(What to do) What follows is a listing to be transcribed exactly.

----------

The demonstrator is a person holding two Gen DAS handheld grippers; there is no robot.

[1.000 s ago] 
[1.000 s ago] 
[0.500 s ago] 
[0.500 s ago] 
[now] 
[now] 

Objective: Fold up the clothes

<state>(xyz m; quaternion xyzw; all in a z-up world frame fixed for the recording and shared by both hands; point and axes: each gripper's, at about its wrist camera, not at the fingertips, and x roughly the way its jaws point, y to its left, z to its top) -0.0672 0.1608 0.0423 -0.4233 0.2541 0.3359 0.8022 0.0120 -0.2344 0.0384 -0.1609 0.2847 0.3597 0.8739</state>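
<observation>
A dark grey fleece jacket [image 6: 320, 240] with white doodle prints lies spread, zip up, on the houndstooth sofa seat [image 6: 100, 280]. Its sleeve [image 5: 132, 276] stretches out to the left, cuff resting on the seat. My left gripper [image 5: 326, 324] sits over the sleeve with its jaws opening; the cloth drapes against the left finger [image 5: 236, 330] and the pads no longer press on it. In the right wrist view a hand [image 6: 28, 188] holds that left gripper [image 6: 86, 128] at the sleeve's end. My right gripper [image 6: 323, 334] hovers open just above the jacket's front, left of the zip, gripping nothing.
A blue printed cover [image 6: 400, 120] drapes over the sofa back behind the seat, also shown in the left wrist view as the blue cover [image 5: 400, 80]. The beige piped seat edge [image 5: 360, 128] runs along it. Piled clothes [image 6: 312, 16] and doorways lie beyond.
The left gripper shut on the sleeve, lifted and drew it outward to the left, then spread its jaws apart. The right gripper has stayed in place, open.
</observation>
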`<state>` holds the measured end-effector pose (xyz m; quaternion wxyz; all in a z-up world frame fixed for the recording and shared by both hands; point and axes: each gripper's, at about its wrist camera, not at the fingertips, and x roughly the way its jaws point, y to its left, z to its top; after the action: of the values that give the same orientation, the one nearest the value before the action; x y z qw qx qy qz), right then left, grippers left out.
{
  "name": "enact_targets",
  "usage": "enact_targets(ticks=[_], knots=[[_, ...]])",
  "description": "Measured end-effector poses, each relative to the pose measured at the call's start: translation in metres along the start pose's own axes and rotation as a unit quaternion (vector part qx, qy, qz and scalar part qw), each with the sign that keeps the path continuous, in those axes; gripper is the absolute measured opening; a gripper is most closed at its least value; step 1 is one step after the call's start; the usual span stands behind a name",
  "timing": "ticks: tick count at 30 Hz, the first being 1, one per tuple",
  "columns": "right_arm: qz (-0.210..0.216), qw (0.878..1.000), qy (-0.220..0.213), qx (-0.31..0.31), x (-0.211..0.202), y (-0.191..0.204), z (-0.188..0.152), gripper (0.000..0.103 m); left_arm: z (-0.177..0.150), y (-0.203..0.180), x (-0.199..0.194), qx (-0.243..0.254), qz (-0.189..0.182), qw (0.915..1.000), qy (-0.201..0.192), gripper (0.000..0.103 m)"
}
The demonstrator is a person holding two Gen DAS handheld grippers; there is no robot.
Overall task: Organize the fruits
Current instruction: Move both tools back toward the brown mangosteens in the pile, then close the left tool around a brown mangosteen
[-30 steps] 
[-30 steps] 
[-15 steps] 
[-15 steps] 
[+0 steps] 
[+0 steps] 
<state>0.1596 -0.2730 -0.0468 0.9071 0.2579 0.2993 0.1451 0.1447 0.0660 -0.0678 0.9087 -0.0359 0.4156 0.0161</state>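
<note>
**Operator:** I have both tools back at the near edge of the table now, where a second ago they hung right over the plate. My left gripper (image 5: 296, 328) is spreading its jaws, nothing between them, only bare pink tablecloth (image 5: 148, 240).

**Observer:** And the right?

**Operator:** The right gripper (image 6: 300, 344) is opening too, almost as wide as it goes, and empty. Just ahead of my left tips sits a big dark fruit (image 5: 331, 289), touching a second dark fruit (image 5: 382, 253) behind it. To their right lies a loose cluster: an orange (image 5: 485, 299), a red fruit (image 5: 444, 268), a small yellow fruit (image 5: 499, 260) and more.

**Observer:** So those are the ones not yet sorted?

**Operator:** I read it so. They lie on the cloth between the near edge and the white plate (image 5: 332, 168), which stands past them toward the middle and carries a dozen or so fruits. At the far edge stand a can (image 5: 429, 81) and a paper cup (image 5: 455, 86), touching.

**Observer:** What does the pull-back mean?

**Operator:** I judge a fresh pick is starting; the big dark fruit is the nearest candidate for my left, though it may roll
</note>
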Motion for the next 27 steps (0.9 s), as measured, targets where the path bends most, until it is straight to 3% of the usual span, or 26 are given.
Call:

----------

(Task result)
The demonstrator is a person holding two Gen DAS handheld grippers; there is no robot.

[1.000 s ago] 
[1.000 s ago] 
[0.500 s ago] 
[0.500 s ago] 
[now] 
[now] 

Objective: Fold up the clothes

<state>(xyz m; quaternion xyzw; all in a z-up world frame fixed for the recording and shared by both hands; point and axes: each gripper's, at about its wrist camera, not at the fingertips, and x roughly the way its jaws point, y to its left, z to its top) -0.0672 0.1608 0.0423 -0.4233 0.2541 0.3359 0.8022 0.0120 -0.2344 0.0384 -0.1609 0.2847 0.3597 0.8739</state>
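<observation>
A dark grey fleece jacket [image 6: 320, 240] with white doodle prints lies spread, zip up, on the houndstooth sofa seat [image 6: 100, 280]. Its sleeve [image 5: 132, 276] stretches out to the left, cuff resting on the seat. My left gripper [image 5: 326, 324] sits over the sleeve with its jaws opening; the cloth drapes against the left finger [image 5: 236, 330] and the pads no longer press on it. In the right wrist view a hand [image 6: 28, 188] holds that left gripper [image 6: 86, 128] at the sleeve's end. My right gripper [image 6: 323, 334] hovers open just above the jacket's front, left of the zip, gripping nothing.
A blue printed cover [image 6: 400, 120] drapes over the sofa back behind the seat, also shown in the left wrist view as the blue cover [image 5: 400, 80]. The beige piped seat edge [image 5: 360, 128] runs along it. Piled clothes [image 6: 312, 16] and doorways lie beyond.
The left gripper shut on the sleeve, lifted and drew it outward to the left, then spread its jaws apart. The right gripper has stayed in place, open.
</observation>
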`<state>` holds the measured end-effector pose (xyz m; quaternion wxyz; all in a z-up world frame fixed for the recording and shared by both hands; point and axes: each gripper's, at about its wrist camera, not at the fingertips, and x roughly the way its jaws point, y to its left, z to its top; after the action: of the values that give the same orientation, the one nearest the value before the action; x y z qw qx qy qz), right then left, grippers left out.
{
  "name": "enact_targets",
  "usage": "enact_targets(ticks=[_], knots=[[_, ...]])",
  "description": "Measured end-effector poses, each relative to the pose measured at the call's start: translation in metres along the start pose's own axes and rotation as a unit quaternion (vector part qx, qy, qz and scalar part qw), each with the sign that keeps the path continuous, in those axes; gripper is the absolute measured opening; a gripper is most closed at its least value; step 1 is one step after the call's start; the usual span stands behind a name",
  "timing": "ticks: tick count at 30 Hz, the first being 1, one per tuple",
  "columns": "right_arm: qz (-0.210..0.216), qw (0.878..1.000), qy (-0.220..0.213), qx (-0.31..0.31), x (-0.211..0.202), y (-0.191..0.204), z (-0.188..0.152), gripper (0.000..0.103 m); left_arm: z (-0.177..0.150), y (-0.203..0.180), x (-0.199..0.194), qx (-0.243..0.254), qz (-0.189..0.182), qw (0.915..1.000), qy (-0.201..0.192), gripper (0.000..0.103 m)"
}
The demonstrator is a person holding two Gen DAS handheld grippers; there is no robot.
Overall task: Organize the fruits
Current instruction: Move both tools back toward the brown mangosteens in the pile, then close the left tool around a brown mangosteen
[-30 steps] 
[-30 steps] 
[-15 steps] 
[-15 steps] 
[+0 steps] 
[+0 steps] 
<state>0.1596 -0.2730 -0.0468 0.9071 0.2579 0.2993 0.1451 0.1447 0.0660 -0.0678 0.9087 -0.0359 0.4156 0.0161</state>
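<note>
**Operator:** I have both tools back at the near edge of the table now, where a second ago they hung right over the plate. My left gripper (image 5: 296, 328) is spreading its jaws, nothing between them, only bare pink tablecloth (image 5: 148, 240).

**Observer:** And the right?

**Operator:** The right gripper (image 6: 300, 344) is opening too, almost as wide as it goes, and empty. Just ahead of my left tips sits a big dark fruit (image 5: 331, 289), touching a second dark fruit (image 5: 382, 253) behind it. To their right lies a loose cluster: an orange (image 5: 485, 299), a red fruit (image 5: 444, 268), a small yellow fruit (image 5: 499, 260) and more.

**Observer:** So those are the ones not yet sorted?

**Operator:** I read it so. They lie on the cloth between the near edge and the white plate (image 5: 332, 168), which stands past them toward the middle and carries a dozen or so fruits. At the far edge stand a can (image 5: 429, 81) and a paper cup (image 5: 455, 86), touching.

**Observer:** What does the pull-back mean?

**Operator:** I judge a fresh pick is starting; the big dark fruit is the nearest candidate for my left, though it may roll
</note>
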Motion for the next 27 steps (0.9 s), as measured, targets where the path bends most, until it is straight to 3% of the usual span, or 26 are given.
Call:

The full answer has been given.